Programs MRMIB administers will eventually disappear, absorbed by the introduction of health care reform and the Exchange in 2014. That is fine with the board members at MRMIB, but they gently raised the idea yesterday that programs such as the Pre-existing Condition Insurance Plan might be continued for a year.

“This population will migrate to the Exchange, and that’s what we want,” board member Richard Figueroa said. “But also, we do have some things to offer, in terms of what we’ve learned about running a transparent process, the single rules engine, and how to get people into these programs and keep them there.”

Getting Business Involved in Health Discussion

Big decisions are being made in health care, many of them affecting California businesses, but the business community won’t have much say in those decisions if leaders don’t step up and participate in defining the future of the health care landscape.

That’s one of the points in a report due out today from the Bay Area Council. The report, “Road Map to a High Value Health System,” analyzes the sources of rising health care costs in California and outlines choices to lower those costs.

“The broader business community and organizations representing the business community have run the gamut from hostile to disengaged,” according to report author Micah Weinberg. “Our message is, if we don’t participate in this process, we’re going to get something we don’t like.
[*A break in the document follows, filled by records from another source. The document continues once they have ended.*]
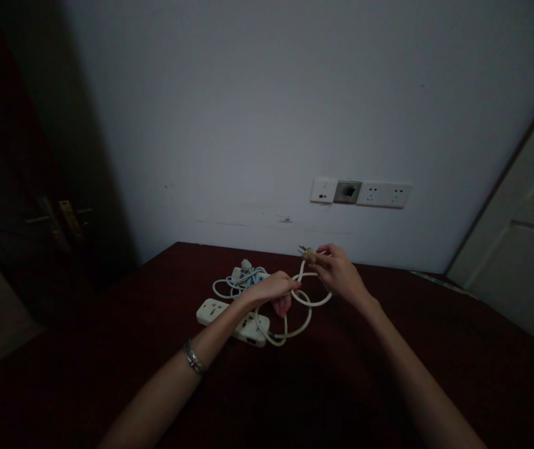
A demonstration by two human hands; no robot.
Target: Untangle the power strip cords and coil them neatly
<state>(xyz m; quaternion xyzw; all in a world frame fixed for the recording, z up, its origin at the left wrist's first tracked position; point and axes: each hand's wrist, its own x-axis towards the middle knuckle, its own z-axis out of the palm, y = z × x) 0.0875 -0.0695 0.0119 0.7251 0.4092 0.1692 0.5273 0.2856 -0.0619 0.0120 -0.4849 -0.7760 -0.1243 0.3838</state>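
Observation:
A white power strip (213, 310) lies on the dark red table, partly hidden behind my left forearm. Its thick white cord (305, 321) runs in loops to the right. My left hand (276, 287) is closed on a part of that cord. At the cord's end is a plug (308, 254) with its metal prongs pointing up and left. The fingers of my right hand (339, 268) pinch this plug just above the table. Beneath my left hand shows something pink (282, 305), whose kind I cannot make out.
Bundled pale cables with plugs (243, 274) lie behind my left hand. The wall behind the table (154, 299) carries a row of sockets and switches (369, 194). A dark door with a handle (68, 215) stands at left, a white door (523, 212) at right.

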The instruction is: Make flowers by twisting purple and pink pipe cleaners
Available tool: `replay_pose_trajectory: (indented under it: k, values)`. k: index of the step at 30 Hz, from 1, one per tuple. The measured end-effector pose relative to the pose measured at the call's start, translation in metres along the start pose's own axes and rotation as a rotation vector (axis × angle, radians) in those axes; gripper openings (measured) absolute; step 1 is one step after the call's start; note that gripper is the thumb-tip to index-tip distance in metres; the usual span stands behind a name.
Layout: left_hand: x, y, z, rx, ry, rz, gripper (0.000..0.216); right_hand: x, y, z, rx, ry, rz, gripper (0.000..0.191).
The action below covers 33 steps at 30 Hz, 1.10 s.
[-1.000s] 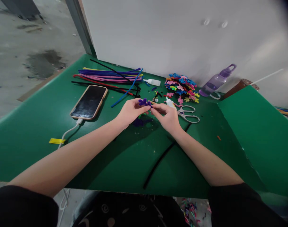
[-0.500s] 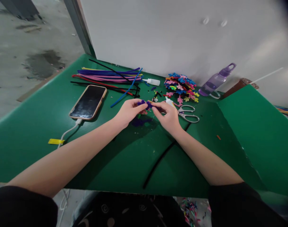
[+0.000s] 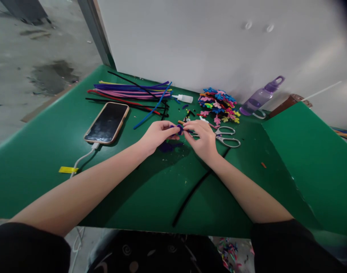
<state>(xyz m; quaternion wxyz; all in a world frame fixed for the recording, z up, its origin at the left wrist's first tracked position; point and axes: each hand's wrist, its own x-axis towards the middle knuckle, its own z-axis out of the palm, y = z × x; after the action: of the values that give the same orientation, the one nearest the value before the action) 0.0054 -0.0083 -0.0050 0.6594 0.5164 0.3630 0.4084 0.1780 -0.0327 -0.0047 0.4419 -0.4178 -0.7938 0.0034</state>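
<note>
Toward the right of the table's back edge, a purple bottle holds some liquid; a white squeeze bottle lies near that edge, contents unclear. Left hand and right hand pinch a purple fuzzy piece between their fingertips, above the table, behind its front edge.

The one view looks out from the person's head, facing forward and sharply down over the green table. It is wide and sits near the work: the left forearm and right forearm run inward from the near left and near right, and the left hand and right hand meet close to its centre. Black clothing fills the near edge, a pale wall the far side, and the floor the far left.
</note>
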Motion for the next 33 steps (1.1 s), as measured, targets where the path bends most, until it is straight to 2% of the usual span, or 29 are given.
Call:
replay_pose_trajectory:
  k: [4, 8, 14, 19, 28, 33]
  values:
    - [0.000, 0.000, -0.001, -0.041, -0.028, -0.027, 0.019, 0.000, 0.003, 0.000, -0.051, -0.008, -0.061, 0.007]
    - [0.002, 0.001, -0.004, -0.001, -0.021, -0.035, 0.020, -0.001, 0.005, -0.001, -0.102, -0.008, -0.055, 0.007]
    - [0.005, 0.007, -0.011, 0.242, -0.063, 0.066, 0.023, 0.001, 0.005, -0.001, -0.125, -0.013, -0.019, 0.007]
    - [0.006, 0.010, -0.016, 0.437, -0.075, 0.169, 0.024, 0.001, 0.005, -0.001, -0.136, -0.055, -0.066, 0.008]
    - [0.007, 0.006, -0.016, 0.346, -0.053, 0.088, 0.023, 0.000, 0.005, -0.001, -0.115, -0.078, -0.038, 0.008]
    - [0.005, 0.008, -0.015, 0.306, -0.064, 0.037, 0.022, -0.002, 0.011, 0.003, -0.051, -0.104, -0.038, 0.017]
So we wanted to make sure businesses get involved.”

Many Opt Out of State’s ADHC Plan

In August, a letter and application packet went out to about 26,000 people in the adult day health care system, a program slated for elimination as a Medi-Cal benefit on Dec. 1.
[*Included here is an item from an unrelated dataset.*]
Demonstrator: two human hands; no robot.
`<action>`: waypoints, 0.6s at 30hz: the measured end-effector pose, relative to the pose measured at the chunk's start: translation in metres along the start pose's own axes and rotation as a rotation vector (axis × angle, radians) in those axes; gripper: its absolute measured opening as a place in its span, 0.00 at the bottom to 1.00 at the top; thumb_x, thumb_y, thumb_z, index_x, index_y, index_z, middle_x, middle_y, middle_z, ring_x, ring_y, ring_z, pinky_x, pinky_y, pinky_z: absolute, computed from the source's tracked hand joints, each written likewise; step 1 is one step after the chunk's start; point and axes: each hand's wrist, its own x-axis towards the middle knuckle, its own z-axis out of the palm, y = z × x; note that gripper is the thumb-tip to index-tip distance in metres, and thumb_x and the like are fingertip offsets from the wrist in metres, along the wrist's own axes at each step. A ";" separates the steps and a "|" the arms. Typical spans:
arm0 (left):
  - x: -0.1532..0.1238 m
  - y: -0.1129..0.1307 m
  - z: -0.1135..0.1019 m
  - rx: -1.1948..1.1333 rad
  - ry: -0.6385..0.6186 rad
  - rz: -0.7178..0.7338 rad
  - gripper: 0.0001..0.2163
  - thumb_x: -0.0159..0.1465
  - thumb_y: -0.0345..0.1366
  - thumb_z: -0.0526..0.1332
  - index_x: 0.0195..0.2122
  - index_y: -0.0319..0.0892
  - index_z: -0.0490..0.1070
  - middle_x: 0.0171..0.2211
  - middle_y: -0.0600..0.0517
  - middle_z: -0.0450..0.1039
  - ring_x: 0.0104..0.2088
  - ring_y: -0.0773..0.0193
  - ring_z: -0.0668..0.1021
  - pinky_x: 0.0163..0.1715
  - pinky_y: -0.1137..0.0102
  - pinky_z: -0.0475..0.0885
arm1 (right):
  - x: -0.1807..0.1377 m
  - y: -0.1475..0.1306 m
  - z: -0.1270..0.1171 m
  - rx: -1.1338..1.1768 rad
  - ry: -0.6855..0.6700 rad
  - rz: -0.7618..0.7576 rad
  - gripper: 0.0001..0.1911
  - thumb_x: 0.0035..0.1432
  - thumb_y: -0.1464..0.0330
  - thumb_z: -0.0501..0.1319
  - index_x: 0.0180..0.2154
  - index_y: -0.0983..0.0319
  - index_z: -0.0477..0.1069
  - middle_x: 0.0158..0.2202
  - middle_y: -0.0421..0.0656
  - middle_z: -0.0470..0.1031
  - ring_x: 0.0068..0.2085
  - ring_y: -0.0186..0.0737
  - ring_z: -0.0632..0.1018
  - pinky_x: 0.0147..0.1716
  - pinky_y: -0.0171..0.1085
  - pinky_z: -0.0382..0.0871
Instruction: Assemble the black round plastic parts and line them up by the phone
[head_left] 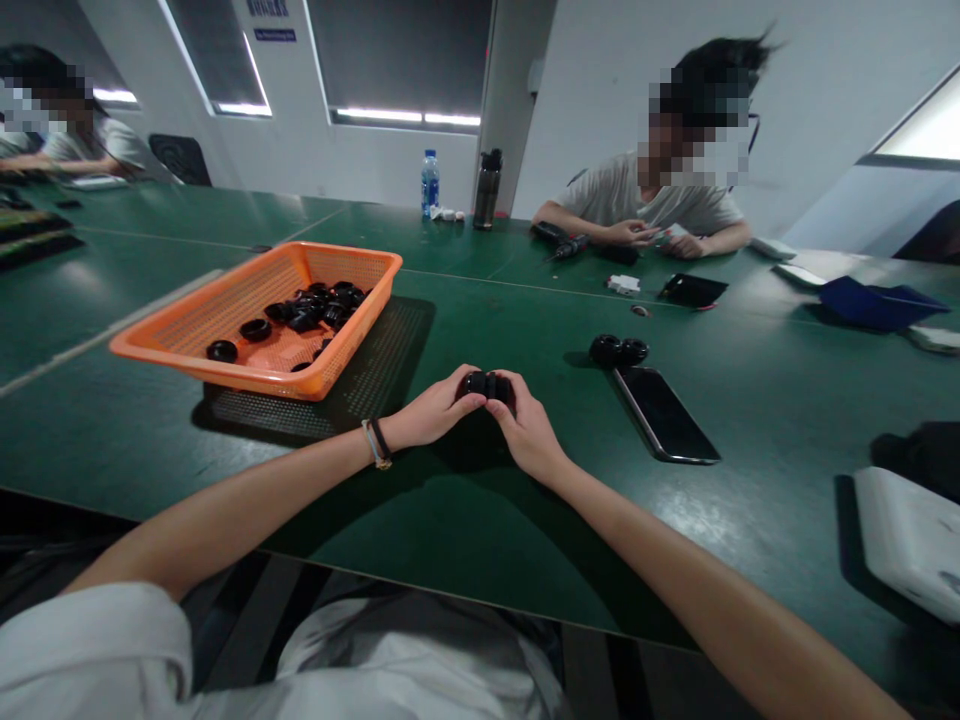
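Observation:
My left hand (435,410) and my right hand (525,425) meet over the green table (465,520), both pinched on small black round parts (486,384) held between the fingertips. Each hand seems to grip one half; whether the two pieces are joined is hidden by the fingers. My left wrist wears thin bands. An orange mesh basket (187,340) with several black ring-shaped parts (322,305) stands to the left of my hands. A pair of black round parts (619,350) lies on the table to the right, apart from my hands.
A black phone (664,412) lies face up right of my hands. A white box (911,540) sits at the right edge. A person across the table works with small items; another sits far left. Two bottles (457,188) stand at the back; a blue tray (877,303) at far right.

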 end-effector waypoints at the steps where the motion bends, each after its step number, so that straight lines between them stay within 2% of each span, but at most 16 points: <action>1: 0.000 0.000 0.000 0.000 0.000 0.000 0.12 0.62 0.40 0.49 0.42 0.38 0.59 0.34 0.50 0.67 0.34 0.63 0.71 0.34 0.70 0.66 | -0.001 -0.001 0.001 0.010 0.009 0.014 0.17 0.56 0.59 0.52 0.44 0.61 0.60 0.37 0.46 0.71 0.37 0.44 0.73 0.36 0.41 0.67; 11: 0.001 0.000 -0.002 0.074 -0.004 0.024 0.14 0.62 0.42 0.50 0.43 0.39 0.59 0.34 0.50 0.68 0.33 0.62 0.72 0.33 0.70 0.66 | -0.004 -0.005 0.006 0.113 0.032 0.093 0.17 0.57 0.57 0.52 0.43 0.60 0.60 0.36 0.44 0.71 0.36 0.42 0.72 0.36 0.40 0.66; 18: 0.002 0.002 -0.004 0.149 -0.017 0.013 0.13 0.61 0.39 0.53 0.45 0.38 0.58 0.35 0.48 0.68 0.34 0.60 0.73 0.34 0.69 0.66 | -0.005 -0.004 0.009 0.184 0.014 0.163 0.19 0.57 0.55 0.51 0.43 0.61 0.61 0.36 0.44 0.70 0.35 0.40 0.71 0.35 0.39 0.66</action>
Beneficiaries were asked to choose between three options: They could sign up for one of the managed care options; they could send in a form to opt out of those plans; or they could do nothing, and would be automatically enrolled.

The results are in: Of those 26,068 patients, 654 chose a managed care plan, and another 10,297 people did nothing and were automatically enrolled in a managed care plan. The majority — 15,117 people — chose to remain in their fee-for-service plans.

Health Care Reform for Small Businesses

The number one key to success for small businesses in the state’s Health Benefit Exchange is choice, according to several presenters at a panel discussion last week in Sacramento.

“You have to have choice, that’s the big thing,” Bill Wehrle of Kaiser Permanente said. “If you don’t have choice, people won’t sign up.”

Wehrle was part of a forum addressing the needs of small businesses in California, and what the state’s exchange needs to do to woo both small-business owners and their employees.

WIC Program May Drop 110,000 in California

The federal government is preparing to cut $1.5 trillion over 10 years from its budget. Under some proposals or in the event automatic reductions are triggered if no compromise solution is reached, cuts could affect health care services for low-income individuals.

Reductions in the U.S. Department of Agriculture’s Women, Infants and Children program would mean fewer services for California kids, according to Laurie True, executive director of the California WIC Association.

“We would have to take people off the program,” True said. “We haven’t had to take people off this program for many, many years and we think it’s unacceptable.”